• _Activity_:
Each line of the listing where "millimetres" appears should be reported.

• _Data for this exercise_:

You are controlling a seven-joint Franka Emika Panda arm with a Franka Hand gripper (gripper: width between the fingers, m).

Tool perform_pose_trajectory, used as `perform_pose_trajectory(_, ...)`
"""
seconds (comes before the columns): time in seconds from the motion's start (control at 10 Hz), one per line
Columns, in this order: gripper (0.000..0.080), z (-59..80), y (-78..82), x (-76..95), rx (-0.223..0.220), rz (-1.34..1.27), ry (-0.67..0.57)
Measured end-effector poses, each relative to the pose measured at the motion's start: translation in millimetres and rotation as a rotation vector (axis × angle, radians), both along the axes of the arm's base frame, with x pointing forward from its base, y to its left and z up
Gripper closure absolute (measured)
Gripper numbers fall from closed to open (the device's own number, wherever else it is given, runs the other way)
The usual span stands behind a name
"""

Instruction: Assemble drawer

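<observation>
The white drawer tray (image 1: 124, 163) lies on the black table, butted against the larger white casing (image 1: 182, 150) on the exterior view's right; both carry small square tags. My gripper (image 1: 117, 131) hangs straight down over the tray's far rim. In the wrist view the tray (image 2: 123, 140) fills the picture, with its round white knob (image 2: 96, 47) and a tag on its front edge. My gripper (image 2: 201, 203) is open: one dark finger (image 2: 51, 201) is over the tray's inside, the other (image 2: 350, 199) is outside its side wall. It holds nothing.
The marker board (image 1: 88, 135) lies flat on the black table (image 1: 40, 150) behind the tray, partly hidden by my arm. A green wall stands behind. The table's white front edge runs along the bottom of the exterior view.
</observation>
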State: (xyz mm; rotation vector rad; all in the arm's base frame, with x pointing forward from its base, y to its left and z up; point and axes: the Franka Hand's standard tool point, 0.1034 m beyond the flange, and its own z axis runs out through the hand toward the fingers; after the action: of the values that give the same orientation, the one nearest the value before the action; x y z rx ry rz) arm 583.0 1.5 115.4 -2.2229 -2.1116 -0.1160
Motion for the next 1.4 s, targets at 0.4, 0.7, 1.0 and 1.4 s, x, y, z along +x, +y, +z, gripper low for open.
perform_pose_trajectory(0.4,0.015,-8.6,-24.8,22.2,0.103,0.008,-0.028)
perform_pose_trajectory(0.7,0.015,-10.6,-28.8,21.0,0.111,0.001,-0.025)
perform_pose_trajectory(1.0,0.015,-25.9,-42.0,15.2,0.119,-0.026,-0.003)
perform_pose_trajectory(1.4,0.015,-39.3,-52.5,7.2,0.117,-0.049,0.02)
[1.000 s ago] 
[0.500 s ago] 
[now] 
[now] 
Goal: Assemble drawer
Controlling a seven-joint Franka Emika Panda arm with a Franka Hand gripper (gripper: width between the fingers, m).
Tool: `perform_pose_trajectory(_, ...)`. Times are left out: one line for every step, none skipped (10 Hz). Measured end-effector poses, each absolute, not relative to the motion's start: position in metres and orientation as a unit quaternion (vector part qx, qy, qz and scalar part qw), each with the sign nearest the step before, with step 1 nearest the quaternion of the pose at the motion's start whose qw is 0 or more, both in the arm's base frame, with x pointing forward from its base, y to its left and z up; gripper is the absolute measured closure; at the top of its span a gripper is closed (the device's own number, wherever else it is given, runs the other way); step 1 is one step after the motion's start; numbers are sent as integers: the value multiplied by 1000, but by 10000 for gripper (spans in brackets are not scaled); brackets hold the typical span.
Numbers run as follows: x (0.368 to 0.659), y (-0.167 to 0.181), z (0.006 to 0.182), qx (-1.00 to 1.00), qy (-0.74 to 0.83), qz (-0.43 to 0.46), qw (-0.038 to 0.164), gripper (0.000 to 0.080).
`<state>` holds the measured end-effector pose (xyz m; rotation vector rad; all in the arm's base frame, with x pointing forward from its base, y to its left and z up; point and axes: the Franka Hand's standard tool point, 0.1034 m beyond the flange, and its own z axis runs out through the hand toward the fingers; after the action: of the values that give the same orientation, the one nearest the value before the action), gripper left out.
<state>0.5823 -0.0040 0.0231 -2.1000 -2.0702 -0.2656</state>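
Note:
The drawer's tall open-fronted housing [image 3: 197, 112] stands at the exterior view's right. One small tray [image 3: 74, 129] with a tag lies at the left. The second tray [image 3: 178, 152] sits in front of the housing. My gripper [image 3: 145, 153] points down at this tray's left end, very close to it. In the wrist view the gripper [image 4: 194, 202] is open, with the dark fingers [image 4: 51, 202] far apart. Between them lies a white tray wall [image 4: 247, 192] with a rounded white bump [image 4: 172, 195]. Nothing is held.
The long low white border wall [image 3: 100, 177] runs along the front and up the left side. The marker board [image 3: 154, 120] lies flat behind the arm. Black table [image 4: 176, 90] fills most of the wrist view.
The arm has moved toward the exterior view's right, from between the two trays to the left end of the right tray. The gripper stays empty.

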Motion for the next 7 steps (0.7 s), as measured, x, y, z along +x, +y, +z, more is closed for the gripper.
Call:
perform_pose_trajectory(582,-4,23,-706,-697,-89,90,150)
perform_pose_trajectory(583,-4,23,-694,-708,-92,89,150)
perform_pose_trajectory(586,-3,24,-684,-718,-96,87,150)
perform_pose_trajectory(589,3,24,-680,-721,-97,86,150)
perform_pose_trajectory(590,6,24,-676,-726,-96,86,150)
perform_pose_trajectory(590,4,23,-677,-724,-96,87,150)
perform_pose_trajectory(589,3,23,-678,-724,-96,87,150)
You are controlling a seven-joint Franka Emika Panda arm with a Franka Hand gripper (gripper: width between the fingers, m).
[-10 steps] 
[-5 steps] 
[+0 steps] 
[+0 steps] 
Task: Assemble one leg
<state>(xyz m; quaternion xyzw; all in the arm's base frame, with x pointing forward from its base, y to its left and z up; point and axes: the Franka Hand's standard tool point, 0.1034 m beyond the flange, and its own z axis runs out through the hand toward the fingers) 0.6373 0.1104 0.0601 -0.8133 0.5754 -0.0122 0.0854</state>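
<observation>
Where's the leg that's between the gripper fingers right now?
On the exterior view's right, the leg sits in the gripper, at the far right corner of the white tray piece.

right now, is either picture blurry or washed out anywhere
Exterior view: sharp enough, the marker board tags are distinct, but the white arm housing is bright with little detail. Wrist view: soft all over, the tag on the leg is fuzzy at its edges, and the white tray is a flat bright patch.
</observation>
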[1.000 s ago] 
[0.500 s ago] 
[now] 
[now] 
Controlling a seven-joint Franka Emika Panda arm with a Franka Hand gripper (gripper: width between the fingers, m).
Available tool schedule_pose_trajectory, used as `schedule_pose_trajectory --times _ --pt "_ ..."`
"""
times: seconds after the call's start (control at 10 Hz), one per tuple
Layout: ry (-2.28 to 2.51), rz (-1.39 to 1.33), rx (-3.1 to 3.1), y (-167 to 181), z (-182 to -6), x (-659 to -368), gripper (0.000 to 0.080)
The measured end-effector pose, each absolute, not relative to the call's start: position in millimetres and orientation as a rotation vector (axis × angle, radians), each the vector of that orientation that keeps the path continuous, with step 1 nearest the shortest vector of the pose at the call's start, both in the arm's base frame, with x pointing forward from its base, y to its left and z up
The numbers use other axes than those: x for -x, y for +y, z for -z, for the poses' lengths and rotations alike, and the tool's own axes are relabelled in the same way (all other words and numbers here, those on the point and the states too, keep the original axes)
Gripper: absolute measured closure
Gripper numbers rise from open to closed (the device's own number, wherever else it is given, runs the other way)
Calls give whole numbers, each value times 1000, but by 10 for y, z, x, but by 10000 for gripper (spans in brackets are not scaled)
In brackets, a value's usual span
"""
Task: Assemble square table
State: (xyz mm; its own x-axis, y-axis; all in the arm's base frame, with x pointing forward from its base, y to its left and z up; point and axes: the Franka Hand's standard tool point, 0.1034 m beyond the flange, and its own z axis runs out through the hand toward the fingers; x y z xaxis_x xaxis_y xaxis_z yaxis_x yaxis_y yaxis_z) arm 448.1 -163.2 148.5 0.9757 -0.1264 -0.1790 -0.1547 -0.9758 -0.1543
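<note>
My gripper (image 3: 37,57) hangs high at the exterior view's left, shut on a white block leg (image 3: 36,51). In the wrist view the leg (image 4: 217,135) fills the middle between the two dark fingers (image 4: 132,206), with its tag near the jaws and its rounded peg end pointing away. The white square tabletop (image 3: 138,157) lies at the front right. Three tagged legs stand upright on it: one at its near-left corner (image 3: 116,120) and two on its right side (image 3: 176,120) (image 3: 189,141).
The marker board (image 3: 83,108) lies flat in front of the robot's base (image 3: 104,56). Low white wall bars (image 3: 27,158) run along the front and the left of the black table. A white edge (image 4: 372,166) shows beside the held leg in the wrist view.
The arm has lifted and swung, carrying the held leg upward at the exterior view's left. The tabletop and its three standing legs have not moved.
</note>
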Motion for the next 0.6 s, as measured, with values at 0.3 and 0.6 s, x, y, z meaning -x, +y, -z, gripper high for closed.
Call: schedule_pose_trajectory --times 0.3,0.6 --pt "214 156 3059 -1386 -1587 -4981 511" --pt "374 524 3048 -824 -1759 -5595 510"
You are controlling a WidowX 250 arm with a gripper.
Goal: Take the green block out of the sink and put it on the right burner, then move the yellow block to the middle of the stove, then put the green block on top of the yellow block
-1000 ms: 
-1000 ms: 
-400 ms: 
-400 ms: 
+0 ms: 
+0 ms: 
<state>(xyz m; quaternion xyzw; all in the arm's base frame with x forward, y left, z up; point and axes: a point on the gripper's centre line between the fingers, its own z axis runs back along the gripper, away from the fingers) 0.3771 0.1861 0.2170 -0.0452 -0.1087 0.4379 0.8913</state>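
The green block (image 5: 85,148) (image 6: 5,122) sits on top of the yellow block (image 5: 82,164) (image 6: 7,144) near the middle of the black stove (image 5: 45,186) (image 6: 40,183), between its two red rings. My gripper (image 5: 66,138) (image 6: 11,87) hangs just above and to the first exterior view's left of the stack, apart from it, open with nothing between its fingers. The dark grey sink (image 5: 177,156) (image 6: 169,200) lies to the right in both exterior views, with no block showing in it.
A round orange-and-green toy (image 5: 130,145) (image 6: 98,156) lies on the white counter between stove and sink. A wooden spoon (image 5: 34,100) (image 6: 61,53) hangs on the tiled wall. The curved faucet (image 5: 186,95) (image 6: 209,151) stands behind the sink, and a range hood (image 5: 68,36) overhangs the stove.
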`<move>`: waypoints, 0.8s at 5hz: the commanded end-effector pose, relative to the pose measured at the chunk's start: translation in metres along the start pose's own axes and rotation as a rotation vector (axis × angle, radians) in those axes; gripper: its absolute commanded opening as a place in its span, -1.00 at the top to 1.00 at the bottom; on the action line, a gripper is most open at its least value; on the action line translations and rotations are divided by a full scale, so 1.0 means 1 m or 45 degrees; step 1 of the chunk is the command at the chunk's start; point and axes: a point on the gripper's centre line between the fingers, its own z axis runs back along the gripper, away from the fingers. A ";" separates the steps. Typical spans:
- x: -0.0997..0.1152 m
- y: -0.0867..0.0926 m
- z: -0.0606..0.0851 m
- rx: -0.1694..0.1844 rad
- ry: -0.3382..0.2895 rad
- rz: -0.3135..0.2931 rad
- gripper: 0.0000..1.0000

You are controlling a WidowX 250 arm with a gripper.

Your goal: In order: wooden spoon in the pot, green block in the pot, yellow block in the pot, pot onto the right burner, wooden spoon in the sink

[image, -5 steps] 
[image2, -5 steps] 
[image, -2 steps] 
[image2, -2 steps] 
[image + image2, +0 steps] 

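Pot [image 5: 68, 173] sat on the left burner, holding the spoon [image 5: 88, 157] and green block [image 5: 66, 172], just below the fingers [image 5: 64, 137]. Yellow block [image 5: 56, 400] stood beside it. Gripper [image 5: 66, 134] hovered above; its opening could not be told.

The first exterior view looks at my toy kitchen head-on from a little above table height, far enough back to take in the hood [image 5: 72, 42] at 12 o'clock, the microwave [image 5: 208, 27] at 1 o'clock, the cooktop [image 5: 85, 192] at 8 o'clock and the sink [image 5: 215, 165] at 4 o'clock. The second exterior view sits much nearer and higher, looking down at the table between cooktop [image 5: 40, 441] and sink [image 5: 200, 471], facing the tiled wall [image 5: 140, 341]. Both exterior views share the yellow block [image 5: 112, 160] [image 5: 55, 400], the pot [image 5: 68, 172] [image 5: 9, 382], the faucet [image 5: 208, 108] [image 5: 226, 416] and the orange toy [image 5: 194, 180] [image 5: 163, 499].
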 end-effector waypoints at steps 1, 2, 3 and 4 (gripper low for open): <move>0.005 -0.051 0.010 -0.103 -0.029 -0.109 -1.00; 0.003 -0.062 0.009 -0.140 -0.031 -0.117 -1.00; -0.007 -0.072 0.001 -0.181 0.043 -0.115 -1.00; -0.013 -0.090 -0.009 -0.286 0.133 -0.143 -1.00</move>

• _Reply_:
Measured end-effector poses, each relative to the pose measured at the motion's start: translation in millimetres and rotation as a rotation vector (axis × angle, radians), both along the axes of the arm's base frame, with x pointing forward from its base, y to its left and z up
The measured end-effector pose, each absolute, not relative to the call's start: position in millimetres and orientation as a rotation vector (axis × angle, radians), each the vector of that orientation that keeps the path continuous, with step 1 nearest the shortest vector of the pose at the call's start, both in the arm's base frame, with x pointing forward from its base, y to its left and z up

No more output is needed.